Uma investigação recente, realizada por uma equipa do Instituto Holandês de Neurociências, em conjunto com a Universidade Médica de Jichi, no Japão, concluiu que a nossa perceção do que os outros fazem depende mais do que esperamos que aconteça do que antes se pensava.
Os cientistas explicaram anteriormente que observar alguém a realizar uma ação ativa áreas cerebrais semelhantes a quando nós próprios realizamos essa ação. Mas neste estudo, a equipa queria perceber como é que o cérebro processa as ações de outras pessoas em diferentes interações sociais e de que forma as regiões cerebrais comunicam entre si ao longo destas interações.
Para isso, a equipa, em colaboração com a Universidade Médica de Jichi, no Japão, mediu a atividade cerebral de doentes com epilepsia diretamente do seu cérebro, que tinham realizado eletroencefalogramas intracranianos para finalidades médicas.
Estes exames analisam a atividade elétrica cerebral, que é captada através da utilização de eletrodos que não são colocados na superfície do crânio, mas sim por baixo deste.
De acordo com a equipa, a vantagem desta técnica é que é a única que permite medir diretamente a atividade elétrica que o cérebro realiza para funcionar, e em clínica é utilizada como um último passo em pacientes com epilepsia resistente à medicação, já que pode determinar a origem exata desta condição.
“Uma precisão temporal e espacial sem precedentes”
Neste tipo de doentes, é necessário que a equipa médica – e os doentes – aguardem o aparecimento de crises epilépticas nos hospitais para poderem examiná-los. E foi durante esse período que os investigadores conseguiram analisar o funcionamento dos cérebros com “uma precisão temporal e espacial sem precedentes”, lê-se, no site do Instituto Holandês de Neurociências.
Para a realização do estudo, foi pedido aos participantes que assistissem a dois vídeos em que alguém realizava diversas atividades do dia-a-dia, como por exemplo preparar o pequeno-almoço.
Com o objetivo de perceber como é que as diferentes regiões cerebrais comunicam entre si, a equipa mediu a atividade cerebral dos doentes a partir de eletrodos implantados nas regiões cerebrais envolvidas na observação da ação, durante o tempo do vídeo, tendo em conta dois cenários diferentes.
Num deles, o vídeo era mostrado na sua sequência normal e, no outro, as ações visualizadas tinham sido reorganizadas de forma aleatória.
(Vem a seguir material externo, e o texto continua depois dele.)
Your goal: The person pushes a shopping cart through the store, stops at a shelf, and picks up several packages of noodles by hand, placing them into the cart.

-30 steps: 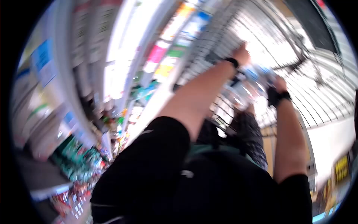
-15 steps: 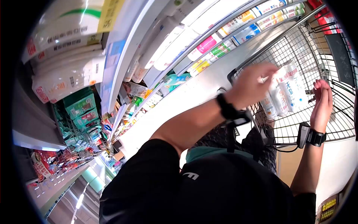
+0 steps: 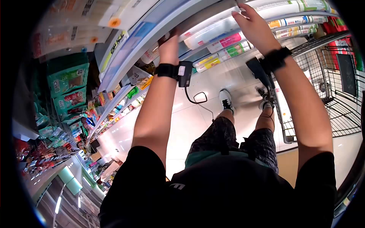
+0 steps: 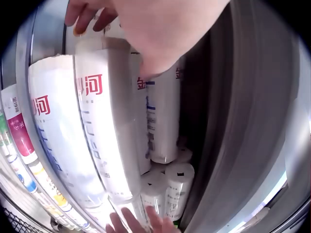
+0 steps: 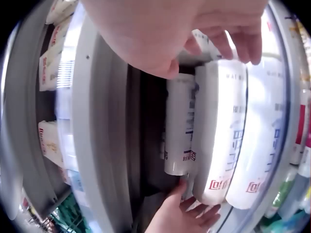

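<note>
Both hands reach into a shelf of long white noodle packs with red and blue print. The left hand is at the near end of the row, partly in the shelf's shadow. In the left wrist view its fingers spread past the end of a noodle pack, thumb apart on the other side. My right hand is at the opposite end, thumb and fingers apart. From the right wrist, its fingertips come over the ends of the front packs, while the left hand has its fingertips right at the lower end.
A wire shopping cart stands at the right, beside the right forearm. Lower shelves carry coloured noodle packs. Green bags hang at the left. A cable loops from the left wrist above the tiled floor.
Both hands have moved from the cart, where white noodle packs lay between them, leftward to the shelf. The view has turned toward the shelf, and the cart now sits farther right.
</note>
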### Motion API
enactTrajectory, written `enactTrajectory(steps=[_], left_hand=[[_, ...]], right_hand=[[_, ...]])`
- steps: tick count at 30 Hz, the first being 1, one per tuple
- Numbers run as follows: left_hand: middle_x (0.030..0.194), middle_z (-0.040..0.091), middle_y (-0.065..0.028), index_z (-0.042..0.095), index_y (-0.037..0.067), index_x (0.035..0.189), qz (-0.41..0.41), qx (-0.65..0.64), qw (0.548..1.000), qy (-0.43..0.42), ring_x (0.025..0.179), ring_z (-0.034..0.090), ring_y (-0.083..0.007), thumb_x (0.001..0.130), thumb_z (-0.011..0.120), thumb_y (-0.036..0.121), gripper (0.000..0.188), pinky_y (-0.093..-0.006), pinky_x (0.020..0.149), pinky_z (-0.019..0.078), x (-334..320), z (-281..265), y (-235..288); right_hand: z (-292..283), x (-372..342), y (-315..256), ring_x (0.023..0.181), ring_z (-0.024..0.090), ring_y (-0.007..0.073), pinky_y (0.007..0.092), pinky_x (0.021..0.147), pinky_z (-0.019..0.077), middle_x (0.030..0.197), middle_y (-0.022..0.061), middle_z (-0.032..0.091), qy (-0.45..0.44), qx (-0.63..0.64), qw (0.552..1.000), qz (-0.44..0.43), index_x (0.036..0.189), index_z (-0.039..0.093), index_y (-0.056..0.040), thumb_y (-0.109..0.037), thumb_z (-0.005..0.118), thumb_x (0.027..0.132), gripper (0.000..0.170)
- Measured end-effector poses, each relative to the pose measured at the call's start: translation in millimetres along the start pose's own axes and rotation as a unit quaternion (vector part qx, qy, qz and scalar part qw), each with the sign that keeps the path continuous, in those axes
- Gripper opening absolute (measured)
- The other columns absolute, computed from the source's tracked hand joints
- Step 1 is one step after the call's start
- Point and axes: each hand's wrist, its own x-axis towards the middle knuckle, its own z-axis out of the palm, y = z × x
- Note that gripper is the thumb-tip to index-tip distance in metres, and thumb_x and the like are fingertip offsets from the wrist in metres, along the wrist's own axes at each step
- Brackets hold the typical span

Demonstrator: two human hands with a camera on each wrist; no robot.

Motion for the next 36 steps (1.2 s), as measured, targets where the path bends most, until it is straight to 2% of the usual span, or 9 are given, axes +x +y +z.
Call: enactTrajectory(steps=[2,5,10,13,16,18,25,27,36], left_hand=[[0.09,0.059,-0.0038,0.057,0.006,0.109,-0.009,-0.017,0.999,-0.026,0.078,0.053,-0.0137,0.081,0.066,0.047,0.05,-0.0284,0.066,0.0451,-3.5,2.9,6.2],[0.095,0.062,-0.0039,0.058,0.005,0.111,-0.016,-0.073,0.995,-0.058,0.083,0.056,-0.0148,0.081,0.068,0.044,0.05,-0.0288,0.07,0.0461,-18.9,7.7,15.9],[0.108,0.065,-0.0063,0.06,0.003,0.114,0.039,-0.142,0.98,-0.134,0.096,0.058,-0.0168,0.081,0.072,0.026,0.042,-0.0295,0.085,0.0441,-17.1,12.2,5.6],[0.11,0.063,-0.0061,0.057,0.003,0.118,0.019,-0.197,0.969,-0.146,0.098,0.058,-0.0166,0.082,0.071,0.019,0.041,-0.0294,0.086,0.0448,-22.4,3.5,13.0],[0.111,0.062,-0.0076,0.051,0.001,0.12,0.034,-0.271,0.95,-0.154,0.097,0.059,-0.0169,0.085,0.068,0.014,0.042,-0.0294,0.087,0.0454,-31.9,-7.1,12.3],[0.117,0.058,-0.0086,0.045,0.001,0.124,0.074,-0.358,0.915,-0.171,0.103,0.056,-0.0157,0.088,0.064,0.008,0.041,-0.029,0.091,0.0424,-45.7,-19.6,13.2],[0.109,0.053,-0.0049,0.042,0.009,0.117,-0.087,-0.522,0.842,-0.102,0.107,0.052,-0.0174,0.095,0.056,0.022,0.03,-0.0347,0.096,0.0423,-108.4,-38.2,19.7],[0.109,0.055,-0.0066,0.046,0.008,0.114,-0.132,-0.545,0.818,-0.125,0.109,0.052,-0.0182,0.095,0.056,0.022,0.026,-0.0358,0.096,0.0434,-124.5,-34.3,30.0],[0.148,0.031,-0.0144,0.026,0.0,0.145,0.065,-0.363,0.858,-0.358,0.136,0.032,-0.0244,0.083,0.041,0.005,0.064,-0.0395,0.113,0.0224,-182.3,36.4,99.6]], right_hand=[[25.1,24.2,17.3,0.082,0.063,0.0447,0.0477,0.076,0.0514,0.099,0.0311,0.062,0.115,-0.204,0.969,-0.081,0.124,0.041,0.005,-0.031,0.057,0.086,0.055],[40.3,30.5,8.7,0.086,0.06,0.0493,0.0519,0.079,0.0491,0.095,0.0334,0.061,0.135,-0.225,0.965,-0.004,0.126,0.039,0.0058,-0.032,0.054,0.087,0.056],[59.4,42.0,32.8,0.09,0.061,0.0461,0.0495,0.08,0.0495,0.094,0.0314,0.062,0.193,-0.268,0.944,-0.021,0.126,0.041,0.0068,-0.031,0.057,0.086,0.057],[62.3,46.5,39.0,0.086,0.062,0.0435,0.047,0.078,0.0502,0.091,0.0288,0.063,0.263,-0.18,0.932,-0.172,0.128,0.04,0.0077,-0.029,0.06,0.086,0.059],[57.1,9.4,-11.2,0.083,0.062,0.0414,0.0443,0.077,0.0502,0.089,0.0267,0.063,0.183,-0.098,0.978,0.035,0.127,0.042,0.0088,-0.026,0.066,0.084,0.061],[54.9,-6.6,-21.1,0.088,0.053,0.01,0.0239,0.082,0.0433,0.103,0.0061,0.06,0.156,0.073,0.982,0.081,0.127,0.047,0.0025,-0.036,0.058,0.093,0.052],[20.1,-80.1,-7.1,0.073,0.047,0.0099,0.0259,0.071,0.0413,0.081,0.0014,0.053,0.248,0.366,0.89,0.113,0.099,0.052,0.0005,-0.039,0.06,0.092,0.041],[2.6,-103.2,-12.3,0.101,0.056,0.0179,0.0334,0.092,0.0444,0.107,0.0111,0.059,0.258,0.38,0.878,0.137,0.111,0.051,0.0026,-0.034,0.051,0.098,0.039],[-121.4,-170.1,11.9,0.117,0.053,0.0255,0.04,0.105,0.0344,0.122,0.0135,0.059,0.248,0.496,0.828,0.083,0.125,0.05,0.0017,-0.044,0.033,0.101,0.054]])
Ou seja, nos dois vídeos os participantes viram exatamente as mesmas ações, mas apenas naquele em que elas apareciam na sua sequência natural é que o cérebro conseguia utilizar o seu conhecimento para prever a ação seguinte.
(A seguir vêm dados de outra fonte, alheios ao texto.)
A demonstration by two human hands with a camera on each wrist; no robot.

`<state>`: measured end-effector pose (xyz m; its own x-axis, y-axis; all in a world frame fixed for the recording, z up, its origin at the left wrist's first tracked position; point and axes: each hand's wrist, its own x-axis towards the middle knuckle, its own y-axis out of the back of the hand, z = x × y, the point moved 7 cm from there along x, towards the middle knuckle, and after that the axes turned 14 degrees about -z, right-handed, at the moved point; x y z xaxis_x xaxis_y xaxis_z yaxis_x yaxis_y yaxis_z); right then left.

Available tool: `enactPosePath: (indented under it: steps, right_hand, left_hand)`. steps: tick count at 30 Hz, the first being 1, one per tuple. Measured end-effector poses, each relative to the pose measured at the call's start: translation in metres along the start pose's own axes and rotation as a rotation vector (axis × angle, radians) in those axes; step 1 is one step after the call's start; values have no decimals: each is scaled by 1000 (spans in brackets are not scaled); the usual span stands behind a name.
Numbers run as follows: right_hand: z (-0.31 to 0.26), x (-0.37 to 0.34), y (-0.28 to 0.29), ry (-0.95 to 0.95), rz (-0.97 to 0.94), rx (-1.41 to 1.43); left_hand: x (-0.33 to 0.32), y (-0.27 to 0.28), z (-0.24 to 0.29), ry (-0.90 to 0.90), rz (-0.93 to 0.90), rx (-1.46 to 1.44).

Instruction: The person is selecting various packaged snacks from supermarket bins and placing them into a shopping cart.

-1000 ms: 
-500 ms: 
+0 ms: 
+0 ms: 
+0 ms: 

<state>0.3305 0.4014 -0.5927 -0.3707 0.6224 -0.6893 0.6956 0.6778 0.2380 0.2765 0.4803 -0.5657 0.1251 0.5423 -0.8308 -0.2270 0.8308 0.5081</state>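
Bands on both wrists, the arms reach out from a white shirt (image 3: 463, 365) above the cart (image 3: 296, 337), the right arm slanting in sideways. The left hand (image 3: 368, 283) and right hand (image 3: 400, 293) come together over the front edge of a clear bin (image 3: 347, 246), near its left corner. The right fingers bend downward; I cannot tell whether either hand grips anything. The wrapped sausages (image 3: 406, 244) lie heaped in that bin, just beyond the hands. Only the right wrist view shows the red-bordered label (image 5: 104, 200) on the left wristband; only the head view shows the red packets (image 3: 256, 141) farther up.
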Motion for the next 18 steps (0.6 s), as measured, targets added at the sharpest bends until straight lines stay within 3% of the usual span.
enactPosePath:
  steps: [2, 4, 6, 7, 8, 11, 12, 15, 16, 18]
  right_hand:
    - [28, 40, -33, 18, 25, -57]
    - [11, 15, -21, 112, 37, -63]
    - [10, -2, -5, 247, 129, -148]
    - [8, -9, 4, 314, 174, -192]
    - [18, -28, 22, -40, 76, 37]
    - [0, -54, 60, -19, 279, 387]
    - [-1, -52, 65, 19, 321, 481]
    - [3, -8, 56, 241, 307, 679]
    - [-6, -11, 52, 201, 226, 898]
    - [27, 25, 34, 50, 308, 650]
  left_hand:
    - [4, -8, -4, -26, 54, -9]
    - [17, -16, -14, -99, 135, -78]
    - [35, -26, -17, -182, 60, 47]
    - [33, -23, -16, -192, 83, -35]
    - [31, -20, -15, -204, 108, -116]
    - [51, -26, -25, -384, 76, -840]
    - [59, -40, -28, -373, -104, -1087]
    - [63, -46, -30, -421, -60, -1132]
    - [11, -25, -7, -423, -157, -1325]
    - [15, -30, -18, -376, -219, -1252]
A partir dessa experiência, a equipa conseguiu chegar a uma conclusão interessante: quando os participantes visualizaram a sequência de ações reorganizada e, portanto, imprevisível, o cérebro continha um fluxo de informações vindo de regiões cerebrais visuais, pensadas para descrevem o que o olho vê, até às regiões parietais e pré-motoras, que também controlam as nossas próprias ações, tal como já se previa antes – as regiões do cérebro são ativadas numa ordem específica e ver o que os outros fazem ativa, em primeiro lugar, as regiões visuais do cérebro e, depois, as regiões parietais e pré-motoras que normalmente usamos para realizar ações semelhantes.
Contudo, quando os participantes visualizaram as ações nas sequências naturais, a atividade cerebral “mudou drasticamente, explicam os investigadores. “A informação estava realmente a fluir das regiões pré-motoras, que sabem como nós mesmos preparamos o pequeno-almoço, até ao córtex parietal, e suprimiu a atividade no córtex visual”, esclarece Valeria Gazzola, uma das autoras do estudo. “É como se deixassem de ver com os seus olhos e começassem a ver o que eles próprios teriam feito”, acrescenta.
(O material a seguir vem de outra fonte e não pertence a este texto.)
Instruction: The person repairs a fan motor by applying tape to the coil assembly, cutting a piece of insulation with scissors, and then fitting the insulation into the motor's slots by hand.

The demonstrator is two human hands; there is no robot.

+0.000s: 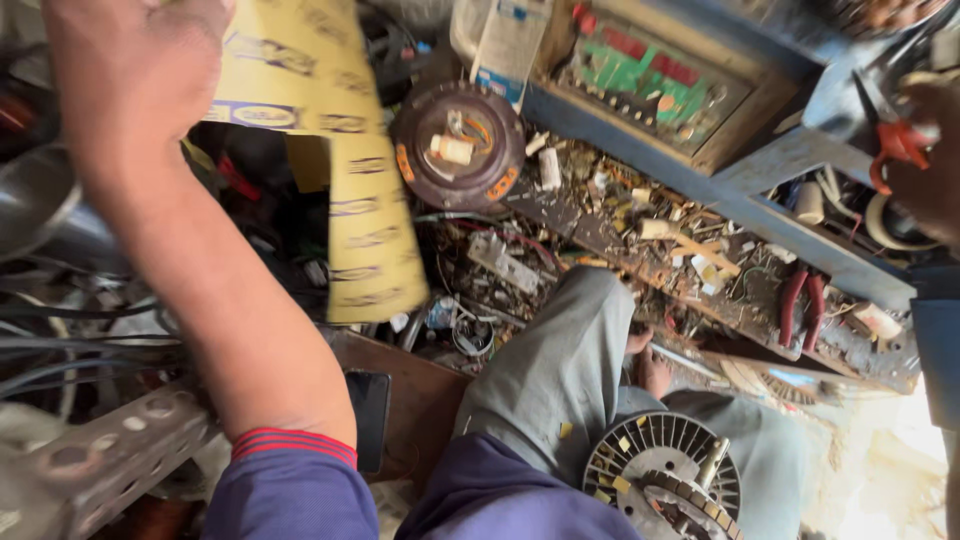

Isto significa que, quando observamos ações em sequência, os nossos cérebros ignoram cada vez mais o que entra nos olhos e dependem mais de previsões do que deveria acontecer. “O que faríamos a seguir tornar-se-ia o que o nosso cérebro vê”, resume Christian Keysers, autor sénior do estudo.
Os investigadores explicam que estas descobertas, possíveis através da realização de análises “sofisticadas” em colaboração com o Instituto Ernst Strüngmann (ESI), na Alemanha, reforçam a ideia de que o nosso cérebro “não reage simplesmente ao que chega através dos nossos sentidos”.
Pelo contrário, dizem, é “preditivo”, prevendo “permanentemente o que vem a seguir”. “A entrada sensorial esperada é, então, suprimida. Vemos o mundo de dentro para fora, e não de fora para dentro. Mas é claro que, se o que vemos não corresponde às nossas expectativas, a supressão motivada por essas mesmas expectativas falha e tornamo-nos conscientes do que realmente vemos, em vez do que esperávamos ver”, esclarecem ainda os investigadores.